Measures of Dispersion (I)

Measures of Dispersion

Departures of Scores from Central Tendency

All files, sofware, and tutorials that make up SABLE Copyright (c) 1997 1998 1999 Virginia Tech. You may use these programs under the conditions of the SABLE General License, which incorporates the GNU GENERAL PUBLIC LICENSE.

If everything were the same, we would have no need of statistics. But, people's heights, ages, etc., do vary. We often need to measure the extent to which scores in a dataset differ from each other. Such a measure is called the dispersion of a distribution. This tutorial presents various measures of dispersion that describe how scores within the distribution differ from the distribution's mean and median.

Range

The range is the simplest measure of dispersion. The range can be thought of in two ways.

As a quantity: the difference between the highest and lowest scores in a distribution.
As an interval; the lowest and highest scores may be reported as the range.

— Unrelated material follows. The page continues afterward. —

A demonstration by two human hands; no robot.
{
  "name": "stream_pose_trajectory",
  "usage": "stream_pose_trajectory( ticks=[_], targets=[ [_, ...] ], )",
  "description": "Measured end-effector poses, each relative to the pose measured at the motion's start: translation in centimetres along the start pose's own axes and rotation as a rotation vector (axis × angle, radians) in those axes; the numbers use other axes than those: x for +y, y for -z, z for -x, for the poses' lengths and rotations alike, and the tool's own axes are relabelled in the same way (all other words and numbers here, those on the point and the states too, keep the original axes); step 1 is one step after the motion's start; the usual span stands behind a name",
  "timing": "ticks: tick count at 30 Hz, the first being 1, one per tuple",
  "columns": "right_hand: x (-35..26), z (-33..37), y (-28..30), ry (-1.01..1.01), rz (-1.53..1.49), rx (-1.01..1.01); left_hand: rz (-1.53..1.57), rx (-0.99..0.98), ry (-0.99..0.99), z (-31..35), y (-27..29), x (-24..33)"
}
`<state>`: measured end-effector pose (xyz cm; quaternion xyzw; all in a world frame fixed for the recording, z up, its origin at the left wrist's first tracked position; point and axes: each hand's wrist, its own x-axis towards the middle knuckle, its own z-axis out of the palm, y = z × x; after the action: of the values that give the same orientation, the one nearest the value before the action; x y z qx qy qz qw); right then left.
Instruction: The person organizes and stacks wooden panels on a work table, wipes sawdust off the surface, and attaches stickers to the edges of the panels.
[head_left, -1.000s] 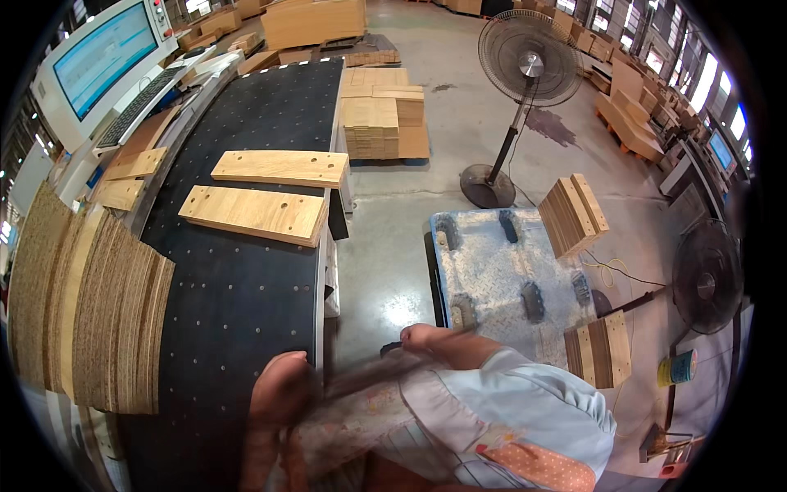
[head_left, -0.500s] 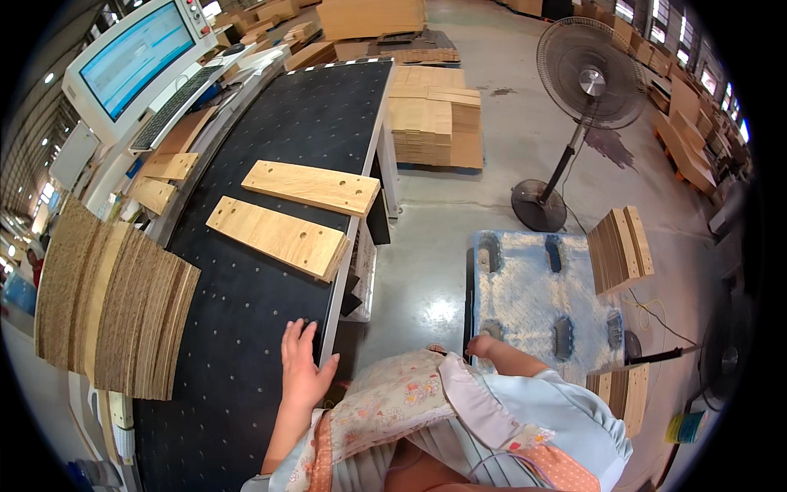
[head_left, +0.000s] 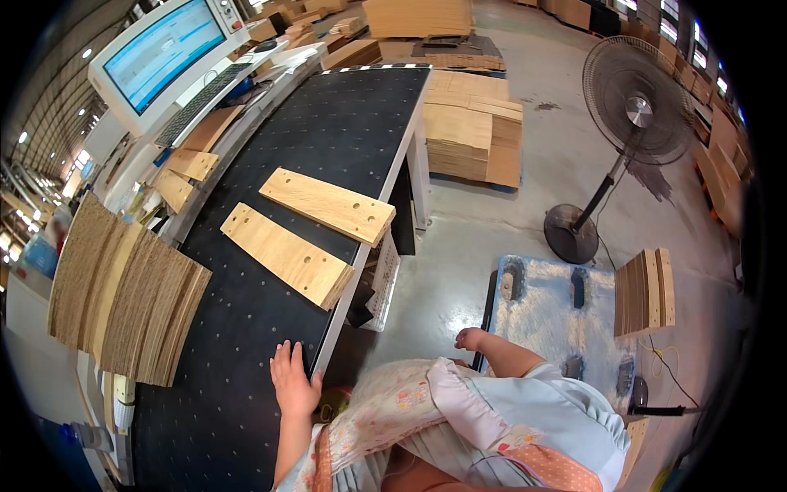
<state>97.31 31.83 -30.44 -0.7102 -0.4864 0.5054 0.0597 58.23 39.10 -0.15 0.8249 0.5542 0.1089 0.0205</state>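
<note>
My left hand (head_left: 294,385) lies flat near the right edge of the black dotted table (head_left: 246,344), fingers stretched out and holding nothing. Farther along that table lie two stacks of pale wooden boards with drilled holes, a nearer stack (head_left: 287,256) and a farther stack (head_left: 328,201). Out past the table edge, my right hand (head_left: 471,339) hangs beside the blue pallet (head_left: 525,307). Its fingers look curled, but whether anything is in them is hidden.
A tall stack of brown boards (head_left: 131,287) stands at the table's left. Beyond it are a monitor (head_left: 164,53) and a keyboard (head_left: 201,98). A floor fan (head_left: 638,111) stands at the right. More boards (head_left: 643,291) sit on the pallet's right side.
The view has turned, so the table, boards and fan appear shifted right and slightly down. My right hand has swung a little away from the pallet. My left hand stays on the table.
</note>
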Motion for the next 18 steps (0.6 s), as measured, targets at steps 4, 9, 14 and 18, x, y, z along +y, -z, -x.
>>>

The Range of a Distribution
Find the range in the following sets of data:


NUMBER OF BROTHERS AND SISTERS { 2, 3, 1, 1, 0, 5, 3, 1, 2, 7, 4, 0, 2, 1, 2, 1, 6, 3, 2, 0, 0, 7, 4, 2, 1, 1, 2, 1, 3, 5, 12, 4, 2, 0, 5, 3, 0, 2, 2, 1, 1, 8, 2, 1, 2 }

An outlier is an extreme score, i.e., an infrequently occurring score at either tail of the distribution. Range is determined by the furthest outliers at either end of the distribution. Range is of limited use as a measure of dispersion, because it reflects information about extreme values but not necessarily about "typical" values. Only when the range is "narrow" (meaning that there are no outliers) does it tell us about typical values in the data.

Percentiles and related characteristics

Most students are familiar with the grading scale in which "C" is assigned to average scores, "B" to above-average scores, and so forth. When grading exams "on a curve," instructors look to see how a particular score compares to the other scores. The letter grade given to an exam score is determined not by its relationship to just the high and low scores, but by its relative position among all the scores.

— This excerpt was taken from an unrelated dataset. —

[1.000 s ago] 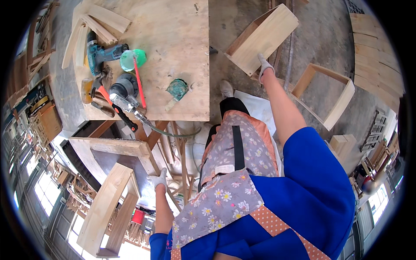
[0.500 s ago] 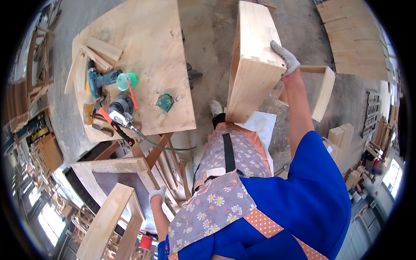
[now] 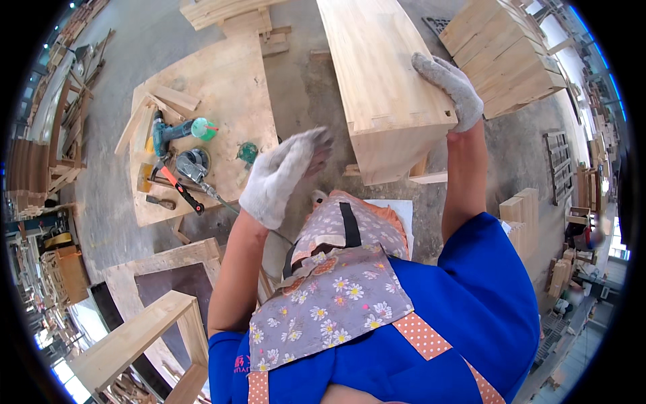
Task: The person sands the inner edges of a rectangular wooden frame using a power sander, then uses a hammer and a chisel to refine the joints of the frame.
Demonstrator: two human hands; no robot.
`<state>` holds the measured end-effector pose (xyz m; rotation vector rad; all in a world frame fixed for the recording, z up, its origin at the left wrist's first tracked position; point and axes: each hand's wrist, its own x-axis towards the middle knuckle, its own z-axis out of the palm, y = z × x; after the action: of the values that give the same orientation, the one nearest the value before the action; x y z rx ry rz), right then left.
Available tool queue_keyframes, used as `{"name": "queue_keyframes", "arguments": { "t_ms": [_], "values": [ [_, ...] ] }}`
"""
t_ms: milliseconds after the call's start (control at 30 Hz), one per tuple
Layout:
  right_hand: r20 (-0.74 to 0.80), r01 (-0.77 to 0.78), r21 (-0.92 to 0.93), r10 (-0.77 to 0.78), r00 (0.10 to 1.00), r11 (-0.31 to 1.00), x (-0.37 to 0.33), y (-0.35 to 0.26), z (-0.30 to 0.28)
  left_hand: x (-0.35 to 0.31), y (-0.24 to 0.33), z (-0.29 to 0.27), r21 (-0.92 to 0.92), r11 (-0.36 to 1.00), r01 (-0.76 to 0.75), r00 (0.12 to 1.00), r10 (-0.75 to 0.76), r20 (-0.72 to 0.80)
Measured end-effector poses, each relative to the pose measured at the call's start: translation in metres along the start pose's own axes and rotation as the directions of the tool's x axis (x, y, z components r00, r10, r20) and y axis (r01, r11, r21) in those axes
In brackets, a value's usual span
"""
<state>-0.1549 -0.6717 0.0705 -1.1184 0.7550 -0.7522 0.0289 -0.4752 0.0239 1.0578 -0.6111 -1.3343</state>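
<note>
The right hand (image 3: pixel 449 86), in a grey work glove, is closed over the near right corner of a long wooden box (image 3: pixel 383 74). Its fingers lie on the top face and the palm wraps around the edge, so this hand grips the box. The box is raised in front of the person, above the concrete floor (image 3: pixel 316 94), and its near end is close to the chest.

The left hand (image 3: pixel 282 176), also gloved, is lifted in the air between the box and the bench (image 3: pixel 222 87). It is open, with the fingers loosely spread, and holds nothing. It is near the left side of the box but does not touch it.

On the bench lie a drill (image 3: pixel 165 133), a green cup (image 3: pixel 202 128), a round power tool (image 3: pixel 192 163), and a red-handled tool (image 3: pixel 180 192). A stack of boards (image 3: pixel 505 54) stands to the right of the box. A wooden frame (image 3: pixel 134 337) is at the lower left.
</note>
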Motion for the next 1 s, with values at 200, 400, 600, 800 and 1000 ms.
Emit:
{"name": "queue_keyframes", "arguments": {
  "t_ms": [200,400,600,800,1000],
  "values": [
    [0.076,0.238,-0.003,-0.237,0.969,0.971,-0.052,-0.008,0.015,-0.020,0.043,0.053,0.217,0.975,-0.051,0.999,0.047,0.021],
    [0.216,0.711,-0.252,-0.677,0.703,0.657,-0.087,0.001,0.024,-0.047,0.038,0.053,0.285,0.939,-0.193,0.979,0.202,0.000],
    [-0.016,0.110,-0.001,-0.110,0.994,0.994,-0.108,-0.015,0.050,-0.057,0.020,0.021,0.613,0.495,-0.616,0.761,0.575,0.300],
    [0.516,0.922,-0.369,-0.798,0.311,0.121,-0.081,0.016,0.024,-0.061,0.010,0.005,0.621,0.346,-0.703,0.654,0.659,0.373],
    [0.506,0.942,-0.292,-0.809,0.299,0.166,-0.080,0.024,0.038,-0.075,0.021,0.003,0.703,0.323,-0.634,0.701,0.624,0.345]
  ]
}}
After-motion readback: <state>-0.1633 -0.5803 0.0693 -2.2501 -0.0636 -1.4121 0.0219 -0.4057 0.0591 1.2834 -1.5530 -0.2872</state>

Percentile describes the relative location of points anywhere along the range of a distribution. A score that is at a certain percentile falls even with or above that percent of scores. The median score of a distribution is at the 50th percentile: It is the score at which 50% of other scores are below (or equal) and 50% are above. Commonly used percentile measures are named in terms of how they divide distributions. Quartiles divide scores into fourths, so that a score falling in the first quartile lies within the lowest 25% of scores, while a score in the fourth quartile is higher than at least 75% of the scores.

Quartile Finder
Find the quartile scores for the following distribution. (See instructions appearing below the histogram).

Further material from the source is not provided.